C&W set to report lower earnings
LONDON (Bloomberg) — Cable & Wireless Plc, the UK’s second-biggest phone company, will probably say today that fiscal first-half profit fell as costs to restructure the company dragged down results and profit margins shrank.Net income probably fell 76 percent to $22 million ($41.7 million) from $92 million a year earlier, the median estimate of seven analysts in a Bloomberg survey. Per-share profit fell to 1.1 pence in the period that ended September 30 from 3.8 pence, according to the median of six estimates.
Cable & Wireless, which said in February it would cut as many as 3,000 jobs, has been hurt by declining sales of traditional voice phone service.
To boost sales, the Bracknell, England-based company bought phone-services provider Energis Plc last year for $631 million and has turned its focus on overseas growth and high-margin clients.
“By repositioning the customer base and simultaneously cutting cost we can see a route to achieving targets for the UK,” Citigroup analyst Michael Williams wrote in an October 16 report.
“The company’s new restructuring plan appears viable.”
Cable & Wireless’s sales probably rose 14 percent to $1.69 billion, the median estimate of eight analysts surveyed by Bloomberg, from $1.481 billion a year earlier.
Williams predicts traditional voice and land-line phone service sales dropped between 15 percent and 20 percent in the six months, while broadband and other Internet service sales rose 20 percent.
The company will post a one-time expense of 126 million pounds in the six months, Williams wrote. Operating profit margin will shrink to 12 percent in the six months from 14 percent a year ago, he said.
“There’s a cost for redundancies and the integration of Energis,” said Christian Maher, an analyst at Investec Securities, who rates Cable & Wireless “buy.”
Maher said some of the profit decline will come from implementing a plan to end business with smaller and less profitable customers.
Depreciation and interest expenses may hurt results as well, Maher said.
Cable & Wireless cut its UK workforce by about half so the company could focus on its larger, more profitable customers.

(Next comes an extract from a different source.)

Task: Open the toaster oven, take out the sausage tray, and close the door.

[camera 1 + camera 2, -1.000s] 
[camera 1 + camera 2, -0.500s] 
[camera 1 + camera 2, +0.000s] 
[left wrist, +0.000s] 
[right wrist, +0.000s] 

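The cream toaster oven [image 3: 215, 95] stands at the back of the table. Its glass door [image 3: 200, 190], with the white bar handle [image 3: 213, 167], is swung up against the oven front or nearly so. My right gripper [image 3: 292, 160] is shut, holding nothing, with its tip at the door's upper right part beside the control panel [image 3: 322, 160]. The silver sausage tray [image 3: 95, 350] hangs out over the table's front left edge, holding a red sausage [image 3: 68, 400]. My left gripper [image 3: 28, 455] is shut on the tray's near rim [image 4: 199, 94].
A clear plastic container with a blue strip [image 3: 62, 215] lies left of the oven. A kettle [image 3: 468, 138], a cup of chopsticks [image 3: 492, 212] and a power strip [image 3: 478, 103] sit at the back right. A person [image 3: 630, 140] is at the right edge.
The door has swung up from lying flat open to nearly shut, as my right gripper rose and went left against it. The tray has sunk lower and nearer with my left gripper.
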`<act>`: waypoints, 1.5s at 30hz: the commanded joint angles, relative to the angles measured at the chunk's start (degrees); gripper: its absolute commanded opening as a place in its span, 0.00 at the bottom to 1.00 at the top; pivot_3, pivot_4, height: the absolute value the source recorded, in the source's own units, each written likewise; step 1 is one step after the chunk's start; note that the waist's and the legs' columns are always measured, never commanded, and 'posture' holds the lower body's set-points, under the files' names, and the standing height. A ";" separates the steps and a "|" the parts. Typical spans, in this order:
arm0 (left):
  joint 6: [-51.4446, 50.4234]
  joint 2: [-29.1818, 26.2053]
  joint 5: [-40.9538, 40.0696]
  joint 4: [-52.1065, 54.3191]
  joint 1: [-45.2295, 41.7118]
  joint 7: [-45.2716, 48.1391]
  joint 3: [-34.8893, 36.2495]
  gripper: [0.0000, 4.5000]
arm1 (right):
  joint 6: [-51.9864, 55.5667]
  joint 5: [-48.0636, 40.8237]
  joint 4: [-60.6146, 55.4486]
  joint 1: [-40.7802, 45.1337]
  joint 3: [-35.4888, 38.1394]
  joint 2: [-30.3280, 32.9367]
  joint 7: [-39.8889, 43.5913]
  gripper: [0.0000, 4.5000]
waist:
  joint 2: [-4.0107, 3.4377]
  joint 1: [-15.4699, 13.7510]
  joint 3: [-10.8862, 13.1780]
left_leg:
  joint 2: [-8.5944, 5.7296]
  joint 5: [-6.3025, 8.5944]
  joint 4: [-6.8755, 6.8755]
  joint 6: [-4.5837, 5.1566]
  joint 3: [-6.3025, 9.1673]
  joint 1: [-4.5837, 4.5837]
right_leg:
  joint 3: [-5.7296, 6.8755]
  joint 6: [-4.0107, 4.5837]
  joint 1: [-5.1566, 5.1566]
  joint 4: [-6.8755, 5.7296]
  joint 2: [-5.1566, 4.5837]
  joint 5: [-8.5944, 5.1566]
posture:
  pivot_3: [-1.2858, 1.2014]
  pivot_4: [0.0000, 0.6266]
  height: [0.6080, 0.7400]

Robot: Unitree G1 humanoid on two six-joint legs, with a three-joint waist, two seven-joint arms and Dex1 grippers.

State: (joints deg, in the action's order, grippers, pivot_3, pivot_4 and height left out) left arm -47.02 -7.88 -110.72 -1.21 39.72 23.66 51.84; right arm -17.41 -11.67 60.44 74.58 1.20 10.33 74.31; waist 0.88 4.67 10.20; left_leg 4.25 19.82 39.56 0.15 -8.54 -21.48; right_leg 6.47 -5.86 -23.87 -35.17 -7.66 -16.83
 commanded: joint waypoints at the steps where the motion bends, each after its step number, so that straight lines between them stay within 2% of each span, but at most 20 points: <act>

The company declined to disclose the cost of the job cuts or the restructuring.
As part of the plan to boost sales and profit growth, Cable & Wireless said in September that it would expand overseas through acquisitions. In the UK, traditional voice service sales have slowed.
Cable & Wireless may purchase companies with annual sales of as much as $300 million, the company said at the time, pointing to its $205 million July offer to buy rival KeyTech Ltd. in Bermuda.
KeyTech has said the offer is too low and the Department of Telecommunications has said it would oppose the bid, saying it would create a near-monopoly.
Shares of Cable & Wireless rose 1.5 pence, or one percent, to 148 pence in London yesterday. Before yesterday, the stock had risen 24 percent this year.